### ASSIGNED TASK:
Starting at the line that contains "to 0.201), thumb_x" and ending at the line that contains "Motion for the", the lines below are to be given again exactly, with nothing added.

Segment Open

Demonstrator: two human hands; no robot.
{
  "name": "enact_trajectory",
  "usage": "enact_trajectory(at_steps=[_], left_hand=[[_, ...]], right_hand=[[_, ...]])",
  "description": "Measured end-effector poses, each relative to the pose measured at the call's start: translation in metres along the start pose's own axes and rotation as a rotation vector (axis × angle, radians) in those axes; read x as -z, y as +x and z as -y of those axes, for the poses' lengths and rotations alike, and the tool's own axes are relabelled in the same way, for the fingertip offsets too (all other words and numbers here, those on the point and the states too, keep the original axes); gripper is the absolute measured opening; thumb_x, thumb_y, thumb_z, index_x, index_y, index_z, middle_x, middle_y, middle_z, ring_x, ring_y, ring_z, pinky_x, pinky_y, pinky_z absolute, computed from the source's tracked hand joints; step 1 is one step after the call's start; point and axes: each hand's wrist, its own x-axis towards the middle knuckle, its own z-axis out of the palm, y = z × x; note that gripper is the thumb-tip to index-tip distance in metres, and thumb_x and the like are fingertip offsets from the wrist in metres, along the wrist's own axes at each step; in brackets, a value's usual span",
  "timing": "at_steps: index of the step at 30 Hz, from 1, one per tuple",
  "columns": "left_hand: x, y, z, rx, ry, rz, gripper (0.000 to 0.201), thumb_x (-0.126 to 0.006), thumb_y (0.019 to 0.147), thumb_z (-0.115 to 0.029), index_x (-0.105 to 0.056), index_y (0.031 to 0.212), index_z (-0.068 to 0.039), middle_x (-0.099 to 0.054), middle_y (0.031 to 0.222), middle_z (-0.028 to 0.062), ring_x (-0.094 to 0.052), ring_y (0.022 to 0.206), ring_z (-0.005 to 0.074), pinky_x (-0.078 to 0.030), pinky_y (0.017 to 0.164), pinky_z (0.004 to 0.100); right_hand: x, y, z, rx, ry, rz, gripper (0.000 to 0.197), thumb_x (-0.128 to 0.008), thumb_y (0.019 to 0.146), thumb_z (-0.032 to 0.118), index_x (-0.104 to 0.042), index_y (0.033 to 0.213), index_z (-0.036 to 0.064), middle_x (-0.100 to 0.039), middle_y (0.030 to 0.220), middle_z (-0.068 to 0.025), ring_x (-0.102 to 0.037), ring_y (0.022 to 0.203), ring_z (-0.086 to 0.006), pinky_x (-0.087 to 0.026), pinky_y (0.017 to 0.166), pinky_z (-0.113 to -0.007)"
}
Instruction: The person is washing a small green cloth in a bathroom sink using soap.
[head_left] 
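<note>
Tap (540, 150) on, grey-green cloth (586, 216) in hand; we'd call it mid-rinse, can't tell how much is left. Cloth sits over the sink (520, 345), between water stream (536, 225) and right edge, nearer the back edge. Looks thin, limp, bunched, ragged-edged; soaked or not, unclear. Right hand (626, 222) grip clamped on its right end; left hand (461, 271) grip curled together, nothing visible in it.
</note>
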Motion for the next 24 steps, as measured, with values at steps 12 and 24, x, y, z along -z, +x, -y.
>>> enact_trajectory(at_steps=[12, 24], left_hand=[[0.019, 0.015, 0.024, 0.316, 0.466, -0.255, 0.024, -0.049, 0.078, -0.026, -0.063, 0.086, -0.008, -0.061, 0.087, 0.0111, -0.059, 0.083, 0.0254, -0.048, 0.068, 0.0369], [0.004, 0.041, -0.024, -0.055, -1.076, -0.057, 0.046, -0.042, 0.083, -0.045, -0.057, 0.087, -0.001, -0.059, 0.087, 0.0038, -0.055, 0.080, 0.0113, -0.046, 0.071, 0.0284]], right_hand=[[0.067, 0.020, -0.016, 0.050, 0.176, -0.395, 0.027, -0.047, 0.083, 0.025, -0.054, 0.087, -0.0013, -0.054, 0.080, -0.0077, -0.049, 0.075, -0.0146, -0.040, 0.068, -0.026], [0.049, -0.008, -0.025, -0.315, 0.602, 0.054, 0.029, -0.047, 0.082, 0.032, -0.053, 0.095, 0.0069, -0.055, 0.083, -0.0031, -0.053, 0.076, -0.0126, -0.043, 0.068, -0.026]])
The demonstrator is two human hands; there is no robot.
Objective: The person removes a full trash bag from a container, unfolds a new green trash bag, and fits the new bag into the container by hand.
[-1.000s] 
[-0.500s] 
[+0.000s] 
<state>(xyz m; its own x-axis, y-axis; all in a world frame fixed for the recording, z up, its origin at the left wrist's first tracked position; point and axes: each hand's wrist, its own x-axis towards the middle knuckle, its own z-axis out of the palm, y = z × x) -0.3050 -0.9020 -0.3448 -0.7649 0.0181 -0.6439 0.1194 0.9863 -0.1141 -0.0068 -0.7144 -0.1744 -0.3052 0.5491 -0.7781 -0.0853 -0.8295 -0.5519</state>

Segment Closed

### WRITTEN ANSWER:
  "columns": "left_hand: x, y, z, rx, ry, rz, gripper (0.000 to 0.201), thumb_x (-0.126 to 0.006), thumb_y (0.019 to 0.147), thumb_z (-0.115 to 0.029), index_x (-0.105 to 0.056), index_y (0.031 to 0.212), index_z (-0.068 to 0.039), middle_x (-0.099 to 0.054), middle_y (0.031 to 0.222), middle_z (-0.028 to 0.062), ring_x (-0.094 to 0.052), ring_y (0.022 to 0.206), ring_z (-0.005 to 0.074), pinky_x (-0.078 to 0.030), pinky_y (0.017 to 0.164), pinky_z (0.004 to 0.100); right_hand: x, y, z, rx, ry, rz, gripper (0.000 to 0.197), thumb_x (-0.128 to 0.008), thumb_y (0.019 to 0.146), thumb_z (-0.032 to 0.118), index_x (-0.104 to 0.042), index_y (0.033 to 0.213), index_z (-0.036 to 0.064), middle_x (-0.100 to 0.039), middle_y (0.030 to 0.220), middle_z (-0.068 to 0.025), ring_x (-0.102 to 0.037), ring_y (0.022 to 0.203), ring_z (-0.086 to 0.006), pinky_x (-0.087 to 0.026), pinky_y (0.017 to 0.166), pinky_z (-0.113 to -0.007)"
}
Instruction: The person is washing a small green cloth in a bathroom sink using soap.
[head_left] 
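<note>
Tap (540, 150) on, grey-green cloth (586, 216) in hand; we'd call it mid-rinse, can't tell how much is left. Cloth sits over the sink (520, 345), between water stream (536, 225) and right edge, nearer the back edge. Looks thin, limp, bunched, ragged-edged; soaked or not, unclear. Right hand (626, 222) grip clamped on its right end; left hand (461, 271) grip curled together, nothing visible in it.
</note>
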Motion for the next 24 steps, as measured, with values at steps 12 and 24, x, y, z along -z, +x, -y.

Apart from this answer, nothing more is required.